Work instructions:
Below are some records. Return exactly the lines from the one with "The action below" to the one with "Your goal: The", and nothing else.

§

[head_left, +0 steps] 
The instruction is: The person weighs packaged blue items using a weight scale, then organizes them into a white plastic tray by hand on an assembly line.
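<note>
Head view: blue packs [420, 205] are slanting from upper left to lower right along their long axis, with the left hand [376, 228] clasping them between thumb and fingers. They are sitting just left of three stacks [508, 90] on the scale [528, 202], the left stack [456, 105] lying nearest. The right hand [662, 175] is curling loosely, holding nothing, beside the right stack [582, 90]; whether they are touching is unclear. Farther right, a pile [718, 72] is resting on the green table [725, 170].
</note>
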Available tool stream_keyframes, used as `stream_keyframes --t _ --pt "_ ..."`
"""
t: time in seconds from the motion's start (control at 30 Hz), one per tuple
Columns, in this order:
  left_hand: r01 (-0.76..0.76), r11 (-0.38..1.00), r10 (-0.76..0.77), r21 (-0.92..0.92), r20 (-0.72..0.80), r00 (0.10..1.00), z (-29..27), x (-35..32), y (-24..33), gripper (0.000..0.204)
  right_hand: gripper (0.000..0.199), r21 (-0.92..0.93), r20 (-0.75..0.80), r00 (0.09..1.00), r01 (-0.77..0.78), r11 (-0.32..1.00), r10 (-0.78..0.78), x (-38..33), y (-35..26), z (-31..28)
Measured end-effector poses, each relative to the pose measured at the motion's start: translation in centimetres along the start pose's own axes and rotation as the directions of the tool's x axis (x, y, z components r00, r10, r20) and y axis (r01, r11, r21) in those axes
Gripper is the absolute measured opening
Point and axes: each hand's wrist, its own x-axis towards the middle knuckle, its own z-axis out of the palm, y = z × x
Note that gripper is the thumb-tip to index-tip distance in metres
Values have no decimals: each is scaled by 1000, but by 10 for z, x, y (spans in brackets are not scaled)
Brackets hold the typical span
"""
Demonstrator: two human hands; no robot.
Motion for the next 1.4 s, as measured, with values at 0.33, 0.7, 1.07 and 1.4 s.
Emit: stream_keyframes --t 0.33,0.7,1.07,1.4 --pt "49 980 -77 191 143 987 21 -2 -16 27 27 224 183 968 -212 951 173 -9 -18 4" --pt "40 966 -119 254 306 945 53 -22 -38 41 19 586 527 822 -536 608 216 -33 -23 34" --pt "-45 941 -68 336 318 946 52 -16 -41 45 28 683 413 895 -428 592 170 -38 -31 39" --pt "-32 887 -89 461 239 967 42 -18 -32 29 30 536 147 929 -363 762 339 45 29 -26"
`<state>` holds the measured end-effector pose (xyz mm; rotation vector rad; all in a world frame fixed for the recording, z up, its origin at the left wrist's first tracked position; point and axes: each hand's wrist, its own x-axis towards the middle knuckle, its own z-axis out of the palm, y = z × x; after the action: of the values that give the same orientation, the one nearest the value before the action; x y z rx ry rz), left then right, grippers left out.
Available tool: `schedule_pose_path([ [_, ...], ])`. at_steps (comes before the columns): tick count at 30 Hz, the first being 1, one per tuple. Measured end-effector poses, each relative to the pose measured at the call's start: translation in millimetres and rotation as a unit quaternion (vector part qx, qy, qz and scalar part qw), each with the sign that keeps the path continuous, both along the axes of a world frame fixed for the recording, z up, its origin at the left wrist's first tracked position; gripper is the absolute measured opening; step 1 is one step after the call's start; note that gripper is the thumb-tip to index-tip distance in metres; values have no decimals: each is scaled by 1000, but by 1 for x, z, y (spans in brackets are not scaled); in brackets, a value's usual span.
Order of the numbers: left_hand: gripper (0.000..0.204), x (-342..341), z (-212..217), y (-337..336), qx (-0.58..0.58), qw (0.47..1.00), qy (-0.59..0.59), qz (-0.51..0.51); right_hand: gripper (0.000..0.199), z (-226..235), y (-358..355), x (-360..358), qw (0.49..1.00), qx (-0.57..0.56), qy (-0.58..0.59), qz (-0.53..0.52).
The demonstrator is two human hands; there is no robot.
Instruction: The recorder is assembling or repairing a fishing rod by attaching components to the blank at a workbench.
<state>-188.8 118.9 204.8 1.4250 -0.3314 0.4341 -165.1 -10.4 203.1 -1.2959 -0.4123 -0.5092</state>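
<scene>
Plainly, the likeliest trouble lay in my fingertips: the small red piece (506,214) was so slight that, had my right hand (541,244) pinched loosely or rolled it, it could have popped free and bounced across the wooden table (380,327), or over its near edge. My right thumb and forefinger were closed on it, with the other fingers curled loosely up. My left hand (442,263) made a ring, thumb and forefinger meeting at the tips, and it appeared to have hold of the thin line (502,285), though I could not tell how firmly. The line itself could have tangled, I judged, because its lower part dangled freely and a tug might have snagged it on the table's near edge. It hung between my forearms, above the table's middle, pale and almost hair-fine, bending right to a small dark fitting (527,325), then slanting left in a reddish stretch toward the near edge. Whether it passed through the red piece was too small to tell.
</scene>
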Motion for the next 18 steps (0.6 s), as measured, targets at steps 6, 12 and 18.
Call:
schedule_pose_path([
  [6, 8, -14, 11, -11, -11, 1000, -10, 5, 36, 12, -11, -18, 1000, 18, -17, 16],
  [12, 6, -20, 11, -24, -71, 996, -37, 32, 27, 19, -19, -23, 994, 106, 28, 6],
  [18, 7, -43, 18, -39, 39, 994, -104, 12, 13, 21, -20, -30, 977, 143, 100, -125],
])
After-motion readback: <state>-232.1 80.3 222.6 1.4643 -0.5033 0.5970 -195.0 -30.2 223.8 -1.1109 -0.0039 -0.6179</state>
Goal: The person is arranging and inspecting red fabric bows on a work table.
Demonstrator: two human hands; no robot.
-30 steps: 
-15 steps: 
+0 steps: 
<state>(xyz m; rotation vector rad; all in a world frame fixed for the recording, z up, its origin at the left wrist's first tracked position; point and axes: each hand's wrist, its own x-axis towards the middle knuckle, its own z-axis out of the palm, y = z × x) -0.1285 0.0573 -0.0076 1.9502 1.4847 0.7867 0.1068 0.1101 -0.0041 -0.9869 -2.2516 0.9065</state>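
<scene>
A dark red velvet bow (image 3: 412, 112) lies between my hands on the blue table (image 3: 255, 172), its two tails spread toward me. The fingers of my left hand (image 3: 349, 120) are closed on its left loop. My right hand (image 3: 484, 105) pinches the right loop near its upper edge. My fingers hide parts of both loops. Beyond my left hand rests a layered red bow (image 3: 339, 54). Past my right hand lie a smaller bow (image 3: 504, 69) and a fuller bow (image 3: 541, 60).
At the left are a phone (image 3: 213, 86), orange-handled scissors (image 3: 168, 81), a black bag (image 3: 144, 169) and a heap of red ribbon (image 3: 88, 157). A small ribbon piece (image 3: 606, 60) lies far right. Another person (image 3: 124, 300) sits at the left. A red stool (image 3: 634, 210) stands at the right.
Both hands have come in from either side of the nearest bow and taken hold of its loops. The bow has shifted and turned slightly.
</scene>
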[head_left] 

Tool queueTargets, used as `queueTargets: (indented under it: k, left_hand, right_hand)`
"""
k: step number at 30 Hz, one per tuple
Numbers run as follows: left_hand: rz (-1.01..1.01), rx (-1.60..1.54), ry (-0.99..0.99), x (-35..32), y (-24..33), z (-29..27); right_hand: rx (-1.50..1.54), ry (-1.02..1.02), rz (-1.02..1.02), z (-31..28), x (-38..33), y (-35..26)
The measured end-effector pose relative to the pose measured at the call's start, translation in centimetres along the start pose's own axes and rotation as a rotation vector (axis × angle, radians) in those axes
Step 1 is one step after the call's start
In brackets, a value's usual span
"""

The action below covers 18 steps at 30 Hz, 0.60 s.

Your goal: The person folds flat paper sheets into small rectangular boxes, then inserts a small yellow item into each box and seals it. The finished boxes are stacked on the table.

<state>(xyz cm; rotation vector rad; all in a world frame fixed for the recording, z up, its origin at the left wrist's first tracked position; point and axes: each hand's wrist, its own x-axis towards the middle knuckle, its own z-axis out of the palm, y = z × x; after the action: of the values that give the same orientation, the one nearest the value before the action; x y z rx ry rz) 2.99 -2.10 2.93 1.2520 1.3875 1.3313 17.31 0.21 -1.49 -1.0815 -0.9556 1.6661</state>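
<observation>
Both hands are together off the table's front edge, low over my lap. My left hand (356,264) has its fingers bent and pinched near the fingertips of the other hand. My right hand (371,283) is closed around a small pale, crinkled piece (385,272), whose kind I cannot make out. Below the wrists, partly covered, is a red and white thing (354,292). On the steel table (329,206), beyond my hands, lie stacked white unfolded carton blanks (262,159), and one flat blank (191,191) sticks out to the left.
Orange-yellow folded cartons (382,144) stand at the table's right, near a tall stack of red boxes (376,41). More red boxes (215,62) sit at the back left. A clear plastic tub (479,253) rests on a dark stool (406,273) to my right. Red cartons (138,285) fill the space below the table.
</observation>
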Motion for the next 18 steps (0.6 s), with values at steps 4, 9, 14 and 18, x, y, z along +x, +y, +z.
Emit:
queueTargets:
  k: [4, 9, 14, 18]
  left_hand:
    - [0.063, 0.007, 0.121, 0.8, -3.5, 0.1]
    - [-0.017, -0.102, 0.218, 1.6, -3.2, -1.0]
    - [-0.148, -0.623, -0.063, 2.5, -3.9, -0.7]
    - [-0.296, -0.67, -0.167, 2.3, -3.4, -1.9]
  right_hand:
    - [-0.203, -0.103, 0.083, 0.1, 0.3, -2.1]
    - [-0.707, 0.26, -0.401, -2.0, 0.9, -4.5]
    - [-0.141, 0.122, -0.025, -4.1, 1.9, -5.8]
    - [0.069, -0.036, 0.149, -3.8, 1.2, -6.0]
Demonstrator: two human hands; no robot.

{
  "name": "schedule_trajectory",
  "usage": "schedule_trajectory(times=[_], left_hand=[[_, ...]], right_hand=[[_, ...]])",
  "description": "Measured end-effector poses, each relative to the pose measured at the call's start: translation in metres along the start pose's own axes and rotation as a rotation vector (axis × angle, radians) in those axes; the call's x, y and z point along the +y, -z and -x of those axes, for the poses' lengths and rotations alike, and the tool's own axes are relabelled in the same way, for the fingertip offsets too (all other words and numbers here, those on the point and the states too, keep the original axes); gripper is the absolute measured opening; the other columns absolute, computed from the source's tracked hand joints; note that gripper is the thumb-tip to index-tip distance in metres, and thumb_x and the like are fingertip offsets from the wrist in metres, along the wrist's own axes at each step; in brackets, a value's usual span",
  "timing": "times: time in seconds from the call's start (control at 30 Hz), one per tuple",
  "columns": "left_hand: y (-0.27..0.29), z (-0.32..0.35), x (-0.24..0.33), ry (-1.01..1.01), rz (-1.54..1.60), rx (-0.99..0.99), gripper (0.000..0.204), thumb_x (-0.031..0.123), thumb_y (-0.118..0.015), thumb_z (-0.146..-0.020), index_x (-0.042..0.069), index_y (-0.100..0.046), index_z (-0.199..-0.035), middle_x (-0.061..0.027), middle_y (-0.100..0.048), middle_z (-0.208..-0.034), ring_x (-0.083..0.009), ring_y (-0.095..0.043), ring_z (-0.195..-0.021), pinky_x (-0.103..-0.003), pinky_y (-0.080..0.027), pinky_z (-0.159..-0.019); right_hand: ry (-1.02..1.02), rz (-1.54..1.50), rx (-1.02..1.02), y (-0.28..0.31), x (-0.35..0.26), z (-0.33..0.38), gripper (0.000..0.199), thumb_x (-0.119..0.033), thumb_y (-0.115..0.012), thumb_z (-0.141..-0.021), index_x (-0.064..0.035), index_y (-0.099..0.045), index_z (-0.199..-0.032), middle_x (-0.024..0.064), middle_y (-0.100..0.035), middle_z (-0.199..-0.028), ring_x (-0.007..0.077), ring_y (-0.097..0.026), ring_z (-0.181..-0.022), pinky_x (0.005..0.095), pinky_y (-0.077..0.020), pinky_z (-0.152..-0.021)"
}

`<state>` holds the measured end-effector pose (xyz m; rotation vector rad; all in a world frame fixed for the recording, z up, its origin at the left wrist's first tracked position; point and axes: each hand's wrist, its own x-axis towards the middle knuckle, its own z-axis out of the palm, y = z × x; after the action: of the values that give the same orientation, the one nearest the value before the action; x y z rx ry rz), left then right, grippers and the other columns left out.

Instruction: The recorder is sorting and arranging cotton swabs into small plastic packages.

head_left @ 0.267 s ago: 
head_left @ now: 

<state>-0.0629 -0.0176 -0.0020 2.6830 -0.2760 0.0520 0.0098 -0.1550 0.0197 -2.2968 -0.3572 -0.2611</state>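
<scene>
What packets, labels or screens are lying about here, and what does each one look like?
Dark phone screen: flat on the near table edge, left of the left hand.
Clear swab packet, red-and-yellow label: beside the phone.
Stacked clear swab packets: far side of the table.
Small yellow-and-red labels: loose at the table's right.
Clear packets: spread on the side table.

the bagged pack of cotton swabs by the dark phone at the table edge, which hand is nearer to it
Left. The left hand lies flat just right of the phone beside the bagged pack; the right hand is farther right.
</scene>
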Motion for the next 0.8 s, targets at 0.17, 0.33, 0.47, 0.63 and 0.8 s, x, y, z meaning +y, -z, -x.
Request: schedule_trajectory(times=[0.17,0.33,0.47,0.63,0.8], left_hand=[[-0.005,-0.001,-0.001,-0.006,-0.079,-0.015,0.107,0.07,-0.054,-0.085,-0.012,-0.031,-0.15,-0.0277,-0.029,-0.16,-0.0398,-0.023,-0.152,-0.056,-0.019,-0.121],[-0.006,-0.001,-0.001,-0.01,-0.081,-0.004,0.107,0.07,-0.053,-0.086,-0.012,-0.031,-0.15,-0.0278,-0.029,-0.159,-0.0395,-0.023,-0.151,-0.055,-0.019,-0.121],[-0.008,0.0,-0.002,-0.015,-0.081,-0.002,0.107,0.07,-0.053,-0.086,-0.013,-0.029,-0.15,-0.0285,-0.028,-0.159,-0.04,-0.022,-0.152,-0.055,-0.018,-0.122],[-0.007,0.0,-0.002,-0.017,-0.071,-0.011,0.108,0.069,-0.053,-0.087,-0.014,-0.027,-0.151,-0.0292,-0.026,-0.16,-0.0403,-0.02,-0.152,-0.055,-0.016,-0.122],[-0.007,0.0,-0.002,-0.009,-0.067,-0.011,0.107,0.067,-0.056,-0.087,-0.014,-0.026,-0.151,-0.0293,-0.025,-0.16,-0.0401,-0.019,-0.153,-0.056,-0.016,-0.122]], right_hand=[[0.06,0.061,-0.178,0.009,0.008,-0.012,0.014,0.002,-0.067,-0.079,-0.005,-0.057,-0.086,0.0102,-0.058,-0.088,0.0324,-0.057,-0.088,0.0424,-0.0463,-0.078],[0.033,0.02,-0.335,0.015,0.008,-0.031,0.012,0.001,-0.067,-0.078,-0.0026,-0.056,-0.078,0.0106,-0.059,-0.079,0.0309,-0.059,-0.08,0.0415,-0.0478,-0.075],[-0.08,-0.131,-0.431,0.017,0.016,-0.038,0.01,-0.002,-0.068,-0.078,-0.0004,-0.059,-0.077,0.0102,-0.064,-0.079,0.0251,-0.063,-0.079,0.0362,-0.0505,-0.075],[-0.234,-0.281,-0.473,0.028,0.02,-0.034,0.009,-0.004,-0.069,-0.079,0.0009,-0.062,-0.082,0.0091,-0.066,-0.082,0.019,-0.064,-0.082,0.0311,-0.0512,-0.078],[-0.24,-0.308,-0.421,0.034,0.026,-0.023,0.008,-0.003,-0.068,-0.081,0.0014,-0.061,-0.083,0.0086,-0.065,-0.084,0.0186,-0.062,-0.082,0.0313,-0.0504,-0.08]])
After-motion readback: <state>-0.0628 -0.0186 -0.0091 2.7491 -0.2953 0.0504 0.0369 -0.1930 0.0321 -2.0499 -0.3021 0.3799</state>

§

Your solution:
The action below covers 18 steps at 30 Hz, 0.60 s.

Your goal: The person folds flat paper sheets into small rectangular boxes, then inserts a small yellow item into each box and seals it. The finished boxes are stacked on the table.

Fully answered, the exercise is complete.